D’autant que plus tard Jack Castle est pris d’une intuition et va aux bureaux de la compagnie d’électricité pour qu’on lui indique quel est le compte qui consomme le plus d’électricité dans le secteur (l’énergie alimentant le rayon vert doit bien venir de quelque part). Et quand Castle s’identifie auprès de son interlocuteur, il sort une plaque d’identification qui semble bien être celle d’un policier (ou, à défaut, d’un agent du FBI). Jack Castle n’est donc pas un médecin ordinaire même si Joe Simon ne nous explique pas vraiment pourquoi ou comment. Finalement il obtient une adresse où il se rend, en faisant croire qu’il est un inspecteur des installations électriques. Mais l’homme qui lui ouvre est un autre zombie vert, qui le laisse entrer en lui annonçant qu’il arrive « juste à temps ». Cette fois-ci le pseudo-zombie semble disposer de plus d’autonomie. Avant que Castle ait compris ce qu’il veut dire par « juste à temps », l’autre brandit un revolver et, sous la menace de l’arme, le force à descendre dans les sous-sols de la maison.

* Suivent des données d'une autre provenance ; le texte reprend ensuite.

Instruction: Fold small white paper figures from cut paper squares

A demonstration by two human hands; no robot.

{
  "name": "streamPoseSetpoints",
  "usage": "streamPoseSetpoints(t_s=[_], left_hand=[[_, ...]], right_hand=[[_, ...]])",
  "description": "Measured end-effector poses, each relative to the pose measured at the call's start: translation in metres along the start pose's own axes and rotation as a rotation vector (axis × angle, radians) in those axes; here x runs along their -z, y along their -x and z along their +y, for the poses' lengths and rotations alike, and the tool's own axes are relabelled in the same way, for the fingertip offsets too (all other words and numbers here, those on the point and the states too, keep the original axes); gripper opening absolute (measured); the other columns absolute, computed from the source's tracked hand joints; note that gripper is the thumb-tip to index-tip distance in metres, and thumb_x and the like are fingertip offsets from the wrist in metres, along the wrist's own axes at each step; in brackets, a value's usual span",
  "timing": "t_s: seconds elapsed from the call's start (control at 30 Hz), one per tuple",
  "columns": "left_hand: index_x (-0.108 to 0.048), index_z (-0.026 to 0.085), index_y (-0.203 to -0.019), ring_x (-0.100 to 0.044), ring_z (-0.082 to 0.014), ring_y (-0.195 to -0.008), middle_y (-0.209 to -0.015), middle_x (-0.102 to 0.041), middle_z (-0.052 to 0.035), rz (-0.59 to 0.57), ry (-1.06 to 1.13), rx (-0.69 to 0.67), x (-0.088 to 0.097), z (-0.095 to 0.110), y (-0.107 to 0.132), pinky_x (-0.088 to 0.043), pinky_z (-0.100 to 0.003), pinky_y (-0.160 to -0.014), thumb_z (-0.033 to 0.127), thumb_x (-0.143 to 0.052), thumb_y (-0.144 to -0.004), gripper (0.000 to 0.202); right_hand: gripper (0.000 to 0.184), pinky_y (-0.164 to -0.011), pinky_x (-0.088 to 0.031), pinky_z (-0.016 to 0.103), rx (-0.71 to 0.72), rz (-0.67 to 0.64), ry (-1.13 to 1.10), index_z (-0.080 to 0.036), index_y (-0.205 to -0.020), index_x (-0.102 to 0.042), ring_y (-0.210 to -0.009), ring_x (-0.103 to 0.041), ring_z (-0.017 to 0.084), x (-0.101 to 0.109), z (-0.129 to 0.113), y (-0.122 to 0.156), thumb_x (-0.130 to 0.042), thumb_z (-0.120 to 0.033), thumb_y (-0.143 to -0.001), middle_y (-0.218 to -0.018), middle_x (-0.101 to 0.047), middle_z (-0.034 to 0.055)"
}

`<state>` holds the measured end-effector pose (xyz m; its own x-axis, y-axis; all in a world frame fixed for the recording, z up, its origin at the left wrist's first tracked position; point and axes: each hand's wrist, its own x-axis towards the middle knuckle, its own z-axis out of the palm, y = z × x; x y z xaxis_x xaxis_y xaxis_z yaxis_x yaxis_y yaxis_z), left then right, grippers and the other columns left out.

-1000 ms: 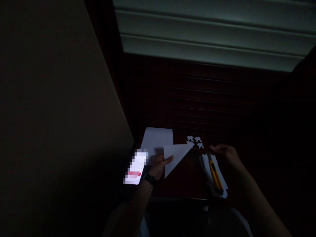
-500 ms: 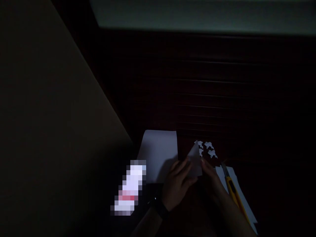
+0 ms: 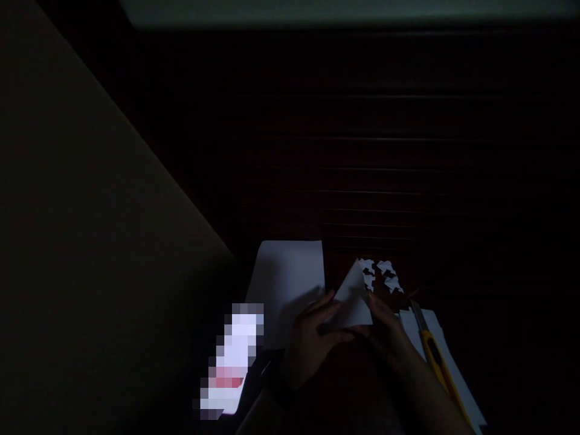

Dans une sorte de grotte, Jack aperçoit alors plusieurs grandes boîtes dans lesquelles dorment d’autres zombies verts.

A part un habitacle qui est occupé non pas par une créature verdâtre mais par une jolie fille inconsciente. Castle ne peut s’empêcher de poser des questions à son sujet et son « guide » lui explique alors que la fille est sujette à une expérience différente, qui demande plus de traitements. Mais sa volonté est « plus dure à briser ». Puis le zombie se reprend et explique qu’il n’est plus temps de poser des questions, qu’il lui faut maintenant mener son prisonnier jusqu’au « Docteur ». Suite à la référence à la volonté de la fille, Castle en déduit que les expériences du mystérieux Docteur sont donc menées à base d’hypnotisme.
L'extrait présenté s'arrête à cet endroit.